Fullstack Engineer · Aug 2017 – Aug 2018
Vans Customs
A year as fullstack engineer on the 3D and 2D shoe configurator behind vans.com/customs — a global brand experience still live eight years on.

Context
Spent a year as fullstack engineer on Vans Customs — the online experience where customers design their own Vans before they're manufactured. The work spanned the full stack: front-end customization tooling (canvas selection, color picking, decoration overlays in 2D and 3D views), the orchestration layer that turned design state into a manufacturable spec, and the integration into the Vans fulfillment pipeline. A consumer-facing product on a global brand, where every UI decision compounded across millions of catalog impressions across the US, EU, LATAM and APAC markets.
Approach
Two engineering challenges anchored the work.

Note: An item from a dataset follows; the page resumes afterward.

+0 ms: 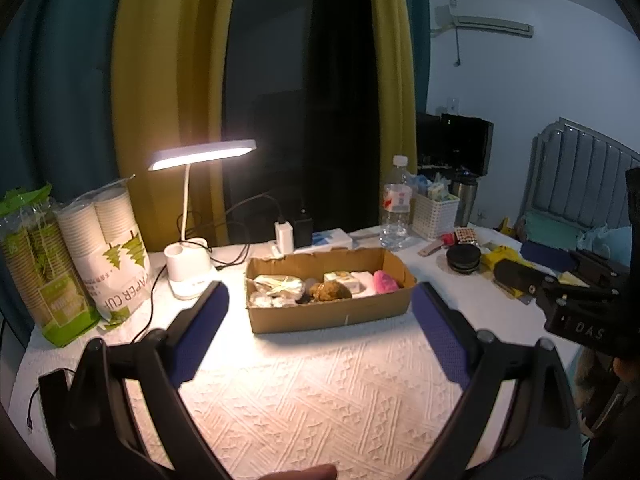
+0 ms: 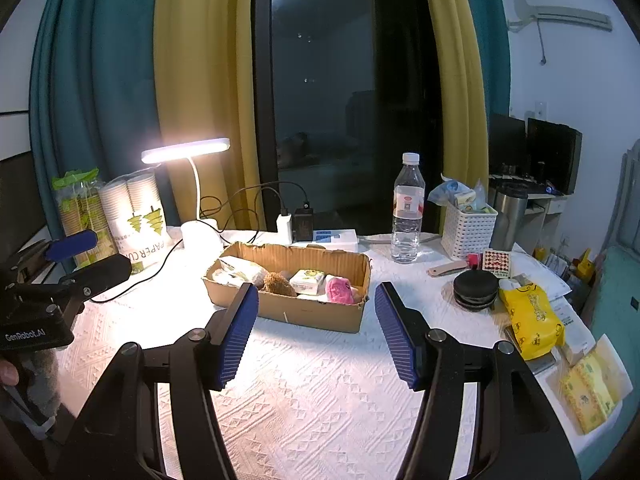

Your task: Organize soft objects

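Cardboard box [image 2: 320, 312] at centre of the counter [image 2: 320, 392] already holds soft objects: brown plush [image 2: 278, 283], pink toy [image 2: 339, 290], tissue packs. Yellow packets [image 2: 532, 320] right of the box probably remain. Left tool [image 1: 320, 300] and right tool [image 2: 316, 300] hover before the box, both spread apart, empty.

At nine o'clock in the right wrist view, the left gripper [image 2: 86, 252] is cut off by the edge. The cardboard box [image 1: 320, 316] wall hides the lower parts of its contents; the paper cups [image 1: 108, 220] label is partly unreadable.
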`<act>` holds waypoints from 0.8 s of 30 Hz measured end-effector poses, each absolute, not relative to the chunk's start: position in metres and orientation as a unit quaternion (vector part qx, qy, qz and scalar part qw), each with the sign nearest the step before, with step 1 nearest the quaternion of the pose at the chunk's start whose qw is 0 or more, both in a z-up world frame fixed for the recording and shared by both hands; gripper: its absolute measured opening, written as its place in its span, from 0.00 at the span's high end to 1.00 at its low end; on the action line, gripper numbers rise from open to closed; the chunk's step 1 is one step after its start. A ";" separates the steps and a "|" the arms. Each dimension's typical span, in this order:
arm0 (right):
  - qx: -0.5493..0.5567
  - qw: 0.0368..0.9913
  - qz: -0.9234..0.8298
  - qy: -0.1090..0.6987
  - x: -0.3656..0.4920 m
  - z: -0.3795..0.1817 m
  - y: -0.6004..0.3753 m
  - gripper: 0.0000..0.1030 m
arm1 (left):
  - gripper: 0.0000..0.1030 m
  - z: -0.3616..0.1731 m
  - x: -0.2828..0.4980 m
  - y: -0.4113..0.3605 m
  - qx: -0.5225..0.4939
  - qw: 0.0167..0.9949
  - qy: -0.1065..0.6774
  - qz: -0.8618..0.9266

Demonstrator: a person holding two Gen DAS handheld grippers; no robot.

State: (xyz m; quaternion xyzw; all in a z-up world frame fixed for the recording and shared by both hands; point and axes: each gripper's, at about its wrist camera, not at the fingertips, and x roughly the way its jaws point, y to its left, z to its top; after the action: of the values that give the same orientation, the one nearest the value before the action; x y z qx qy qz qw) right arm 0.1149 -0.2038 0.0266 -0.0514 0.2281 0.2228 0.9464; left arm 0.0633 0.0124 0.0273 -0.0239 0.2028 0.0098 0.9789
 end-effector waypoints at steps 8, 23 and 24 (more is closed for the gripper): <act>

- The customizer itself. Keeping the 3D and 2D states in sync with real-time preview while preventing invalid combinations the factory couldn't fulfill — color clashes, material incompatibilities, regional availability gaps — surfaced as constraints inside the UI rather than as silent failures downstream.
- The manufacturability bridge. Translating customer design intent into a spec the production line could actually build, including the edge cases that quietly kill DTC customization at scale: clash detection, material compatibility, country-specific catalog availability of bases and decorations.
The product survived the handoff. vans.com/customs is still active eight years later, on a global brand still investing in the experience — the simplest way to read whether the engineering held under conditions far outside any single contributor's control.
Outcome
Working on a brand experience that outlives your tenure by an order of magnitude is the kind of context where engineering choices show up — for better or worse — long after the deploy.